=== About this exercise ===
All of the data must be output exactly, with every picture left out.

=== Data extract ===
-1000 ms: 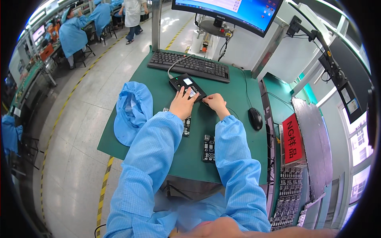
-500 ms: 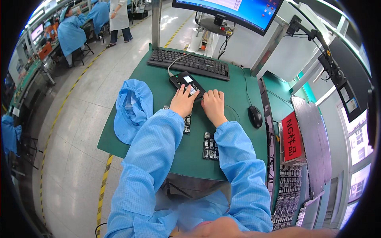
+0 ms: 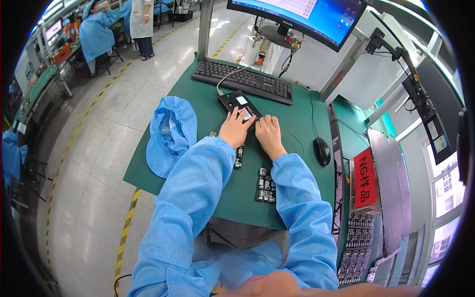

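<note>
A flat black box-shaped device point(image 3: 232, 102) with a small lit screen lies on the green table, a grey cable plugged into its far end. Over its near part rests my left hand point(image 3: 235, 130), fingers spread and lying on the top. At the near right end of the device is my right hand point(image 3: 268, 134), its fingers bent and pressed together; what they pinch is hidden. A thin dark wire point(image 3: 296, 137) curves over the table beside that hand. One board of small parts point(image 3: 239, 157) is partly covered by my left forearm. Another such board point(image 3: 265, 186) lies beside my right sleeve.
Behind the device lie a black keyboard point(image 3: 242, 81) and, above it, a monitor point(image 3: 302, 17). A black mouse point(image 3: 321, 151) is at the right, a blue cap point(image 3: 170, 136) at the left. Racked parts point(image 3: 358, 237) stand beyond the right edge. People in work coats point(image 3: 101, 37) are far left.
The whole view has shifted slightly, so the table and device appear a little further right. Both hands stay at the device, with little visible change in their grip.
</note>
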Motion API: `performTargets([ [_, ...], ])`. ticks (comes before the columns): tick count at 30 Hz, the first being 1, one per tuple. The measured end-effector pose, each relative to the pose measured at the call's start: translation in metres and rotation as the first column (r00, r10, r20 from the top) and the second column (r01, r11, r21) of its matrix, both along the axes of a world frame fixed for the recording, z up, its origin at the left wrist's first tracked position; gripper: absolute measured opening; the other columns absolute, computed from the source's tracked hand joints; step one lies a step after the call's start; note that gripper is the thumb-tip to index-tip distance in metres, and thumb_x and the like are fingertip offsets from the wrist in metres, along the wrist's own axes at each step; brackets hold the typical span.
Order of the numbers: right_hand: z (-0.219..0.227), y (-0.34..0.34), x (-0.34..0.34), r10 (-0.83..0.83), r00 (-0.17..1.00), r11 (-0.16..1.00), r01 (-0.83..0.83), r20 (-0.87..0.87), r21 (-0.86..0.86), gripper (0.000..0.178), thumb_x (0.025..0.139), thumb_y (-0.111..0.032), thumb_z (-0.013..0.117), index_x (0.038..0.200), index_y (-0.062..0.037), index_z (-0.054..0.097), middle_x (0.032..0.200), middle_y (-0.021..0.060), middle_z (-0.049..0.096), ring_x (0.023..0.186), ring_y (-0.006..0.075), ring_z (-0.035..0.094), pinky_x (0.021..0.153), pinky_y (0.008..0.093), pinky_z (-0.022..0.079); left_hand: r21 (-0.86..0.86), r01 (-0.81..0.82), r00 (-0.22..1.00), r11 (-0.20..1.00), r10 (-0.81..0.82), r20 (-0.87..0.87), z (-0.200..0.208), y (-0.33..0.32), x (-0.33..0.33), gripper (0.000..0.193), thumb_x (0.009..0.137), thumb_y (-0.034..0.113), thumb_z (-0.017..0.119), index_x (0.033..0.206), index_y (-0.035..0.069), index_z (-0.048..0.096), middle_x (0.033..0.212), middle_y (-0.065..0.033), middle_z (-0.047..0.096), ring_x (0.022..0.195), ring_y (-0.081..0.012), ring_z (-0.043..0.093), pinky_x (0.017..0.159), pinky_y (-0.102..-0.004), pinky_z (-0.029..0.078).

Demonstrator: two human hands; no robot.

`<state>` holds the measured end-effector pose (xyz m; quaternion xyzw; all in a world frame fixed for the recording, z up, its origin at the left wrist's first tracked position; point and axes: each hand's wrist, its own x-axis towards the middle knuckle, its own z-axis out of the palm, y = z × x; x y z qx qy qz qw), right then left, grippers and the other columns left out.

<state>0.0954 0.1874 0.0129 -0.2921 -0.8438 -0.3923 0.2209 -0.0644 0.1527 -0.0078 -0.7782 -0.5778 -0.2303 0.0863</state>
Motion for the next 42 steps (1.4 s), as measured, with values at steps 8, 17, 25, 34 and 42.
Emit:
performTargets([
  [8, 0.006, -0.008, -0.003, 0.004, 1.0, 0.999, -0.004, 0.01, -0.035, 0.009, 0.073, -0.014, 0.056, 0.078, -0.0086, 0.062, 0.077, 0.0039, 0.055, 0.084, 0.0199, 0.053, 0.08, 0.0323, 0.04, 0.032, -0.008, 0.998, 0.999, 0.006, 0.058, -0.006, 0.002, 0.001, 0.048, 0.085, 0.015, 0.052, 0.132, 0.021, 0.051, 0.14, -0.0178, 0.041, 0.132, -0.0426, 0.034, 0.107, -0.0535, 0.031],
  [17, 0.074, -0.054, 0.053, -0.137, 0.947, 0.98, 0.085, -0.292, -0.181, 0.014, 0.08, -0.02, 0.064, 0.075, -0.0097, 0.058, 0.077, 0.0061, 0.057, 0.084, 0.025, 0.054, 0.077, 0.0386, 0.04, 0.105, 0.011, 0.997, 0.994, -0.019, 0.071, 0.002, -0.012, 0.004, 0.053, 0.088, 0.032, 0.056, 0.135, 0.012, 0.044, 0.144, -0.0214, 0.033, 0.134, -0.0412, 0.031, 0.11, -0.0532, 0.024],
  [25, 0.028, -0.039, 0.201, -0.481, 0.665, 0.877, 0.373, -0.571, -0.304, 0.025, 0.092, -0.027, 0.055, 0.101, -0.0045, 0.063, 0.097, 0.0105, 0.061, 0.095, 0.0301, 0.055, 0.082, 0.041, 0.043, 0.142, 0.462, 0.856, 0.875, -0.482, 0.185, 0.029, -0.053, 0.043, 0.023, 0.087, 0.031, 0.06, 0.095, 0.01, 0.064, 0.095, -0.0052, 0.062, 0.095, -0.0235, 0.056, 0.087, -0.0363, 0.041],
  [34, -0.029, -0.015, 0.22, -0.602, 0.611, 0.76, 0.241, -0.514, -0.603, 0.051, 0.089, -0.031, 0.06, 0.129, -0.0029, 0.047, 0.124, 0.0239, 0.047, 0.114, 0.0402, 0.047, 0.095, 0.0448, 0.041, 0.001, 0.728, 0.648, 0.686, -0.688, 0.326, 0.018, -0.099, 0.057, 0.043, 0.082, 0.041, 0.066, 0.111, 0.009, 0.06, 0.111, -0.008, 0.057, 0.105, -0.0258, 0.052, 0.092, -0.0372, 0.039],
  [42, 0.009, -0.045, 0.192, -0.477, 0.667, 0.873, 0.281, -0.573, -0.399, 0.044, 0.084, -0.025, 0.065, 0.118, -0.0003, 0.053, 0.115, 0.0215, 0.053, 0.108, 0.0383, 0.051, 0.092, 0.0429, 0.043, -0.012, 0.735, 0.66, 0.678, -0.71, 0.244, 0.025, -0.107, 0.051, 0.093, 0.064, 0.059, 0.075, 0.132, 0.005, 0.045, 0.121, -0.0174, 0.052, 0.113, -0.0331, 0.049, 0.098, -0.0424, 0.035],
])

=== Answer space ===
-1000 ms: 
-500 ms: 
+0 ms: 

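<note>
A flat black box-shaped device point(image 3: 232, 102) with a small lit screen lies on the green table, a grey cable plugged into its far end. Over its near part rests my left hand point(image 3: 235, 130), fingers spread and lying on the top. At the near right end of the device is my right hand point(image 3: 268, 134), its fingers bent and pressed together; what they pinch is hidden. A thin dark wire point(image 3: 296, 137) curves over the table beside that hand. One board of small parts point(image 3: 239, 157) is partly covered by my left forearm. Another such board point(image 3: 265, 186) lies beside my right sleeve.
Behind the device lie a black keyboard point(image 3: 242, 81) and, above it, a monitor point(image 3: 302, 17). A black mouse point(image 3: 321, 151) is at the right, a blue cap point(image 3: 170, 136) at the left. Racked parts point(image 3: 358, 237) stand beyond the right edge. People in work coats point(image 3: 101, 37) are far left.
The whole view has shifted slightly, so the table and device appear a little further right. Both hands stay at the device, with little visible change in their grip.
</note>
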Motion API: `performTargets([ [_, ...], ])`. ticks (comes before the columns): tick count at 30 Hz, the first being 1, one per tuple. The measured end-effector pose, each relative to the pose measured at the call's start: translation in metres and rotation as the first column (r00, r10, r20 from the top) and the second column (r01, r11, r21) of its matrix, both along the axes of a world frame fixed for the recording, z up, its origin at the left wrist's first tracked position; gripper: absolute measured opening; the other columns absolute, computed from the source's tracked hand joints; step one lies a step after the call's start; note that gripper is the thumb-tip to index-tip distance in metres, and thumb_x and the like are fingertip offsets from the wrist in metres, along the wrist's own axes at each step; brackets hold the typical span.
Order of the numbers: right_hand: z (-0.219..0.227), y (-0.34..0.34), x (-0.34..0.34), r10 (-0.83..0.83), r00 (-0.17..1.00), r11 (-0.16..1.00), r01 (-0.83..0.83), r20 (-0.87..0.87), r21 (-0.86..0.86), gripper (0.000..0.178), thumb_x (0.025..0.139), thumb_y (-0.111..0.032), thumb_z (-0.013..0.117), index_x (0.038..0.200), index_y (-0.062..0.037), index_z (-0.054..0.097), middle_x (0.032..0.200), middle_y (-0.021..0.060), middle_z (-0.049..0.096), ring_x (0.023..0.186), ring_y (-0.006..0.075), ring_z (-0.035..0.094), pinky_x (0.021..0.153), pinky_y (0.008..0.093), pinky_z (-0.022..0.079); left_hand: r21 (-0.86..0.86), r01 (-0.81..0.82), r00 (-0.22..1.00), r11 (-0.20..1.00), r10 (-0.81..0.82), r20 (-0.87..0.87), z (-0.200..0.208), y (-0.33..0.32), x (-0.33..0.33), gripper (0.000..0.193), thumb_x (0.009..0.137), thumb_y (-0.034..0.113), thumb_z (-0.017..0.119), index_x (0.033..0.206), index_y (-0.035..0.069), index_z (-0.048..0.096), middle_x (0.033..0.212), middle_y (-0.065..0.033), middle_z (-0.047..0.096), ring_x (0.022..0.195), ring_y (-0.081..0.012), ring_z (-0.043..0.093), pinky_x (0.017..0.159), pinky_y (-0.102..-0.004), pinky_z (-0.029..0.078).

Demonstrator: two human hands; no robot.

`<state>` holds the measured end-effector pose (xyz m; quaternion xyzw; all in a world frame fixed for the recording, z up, its origin at the left wrist's first tracked position; point and axes: each hand's wrist, its own x-axis towards the middle knuckle, its own z-axis out of the palm, y = z × x; x y z qx qy qz qw), right then left, grippers and the other columns left out.

<state>0.0954 0.1874 0.0129 -0.2921 -0.8438 -0.3923 0.2209 -0.0644 0.1527 -0.0078 -0.7782 -0.5778 -0.2303 0.0863</state>
Motion for the next 42 steps (1.4 s), as measured, with values at steps 8, 17, 25, 34 and 42.
Emit:
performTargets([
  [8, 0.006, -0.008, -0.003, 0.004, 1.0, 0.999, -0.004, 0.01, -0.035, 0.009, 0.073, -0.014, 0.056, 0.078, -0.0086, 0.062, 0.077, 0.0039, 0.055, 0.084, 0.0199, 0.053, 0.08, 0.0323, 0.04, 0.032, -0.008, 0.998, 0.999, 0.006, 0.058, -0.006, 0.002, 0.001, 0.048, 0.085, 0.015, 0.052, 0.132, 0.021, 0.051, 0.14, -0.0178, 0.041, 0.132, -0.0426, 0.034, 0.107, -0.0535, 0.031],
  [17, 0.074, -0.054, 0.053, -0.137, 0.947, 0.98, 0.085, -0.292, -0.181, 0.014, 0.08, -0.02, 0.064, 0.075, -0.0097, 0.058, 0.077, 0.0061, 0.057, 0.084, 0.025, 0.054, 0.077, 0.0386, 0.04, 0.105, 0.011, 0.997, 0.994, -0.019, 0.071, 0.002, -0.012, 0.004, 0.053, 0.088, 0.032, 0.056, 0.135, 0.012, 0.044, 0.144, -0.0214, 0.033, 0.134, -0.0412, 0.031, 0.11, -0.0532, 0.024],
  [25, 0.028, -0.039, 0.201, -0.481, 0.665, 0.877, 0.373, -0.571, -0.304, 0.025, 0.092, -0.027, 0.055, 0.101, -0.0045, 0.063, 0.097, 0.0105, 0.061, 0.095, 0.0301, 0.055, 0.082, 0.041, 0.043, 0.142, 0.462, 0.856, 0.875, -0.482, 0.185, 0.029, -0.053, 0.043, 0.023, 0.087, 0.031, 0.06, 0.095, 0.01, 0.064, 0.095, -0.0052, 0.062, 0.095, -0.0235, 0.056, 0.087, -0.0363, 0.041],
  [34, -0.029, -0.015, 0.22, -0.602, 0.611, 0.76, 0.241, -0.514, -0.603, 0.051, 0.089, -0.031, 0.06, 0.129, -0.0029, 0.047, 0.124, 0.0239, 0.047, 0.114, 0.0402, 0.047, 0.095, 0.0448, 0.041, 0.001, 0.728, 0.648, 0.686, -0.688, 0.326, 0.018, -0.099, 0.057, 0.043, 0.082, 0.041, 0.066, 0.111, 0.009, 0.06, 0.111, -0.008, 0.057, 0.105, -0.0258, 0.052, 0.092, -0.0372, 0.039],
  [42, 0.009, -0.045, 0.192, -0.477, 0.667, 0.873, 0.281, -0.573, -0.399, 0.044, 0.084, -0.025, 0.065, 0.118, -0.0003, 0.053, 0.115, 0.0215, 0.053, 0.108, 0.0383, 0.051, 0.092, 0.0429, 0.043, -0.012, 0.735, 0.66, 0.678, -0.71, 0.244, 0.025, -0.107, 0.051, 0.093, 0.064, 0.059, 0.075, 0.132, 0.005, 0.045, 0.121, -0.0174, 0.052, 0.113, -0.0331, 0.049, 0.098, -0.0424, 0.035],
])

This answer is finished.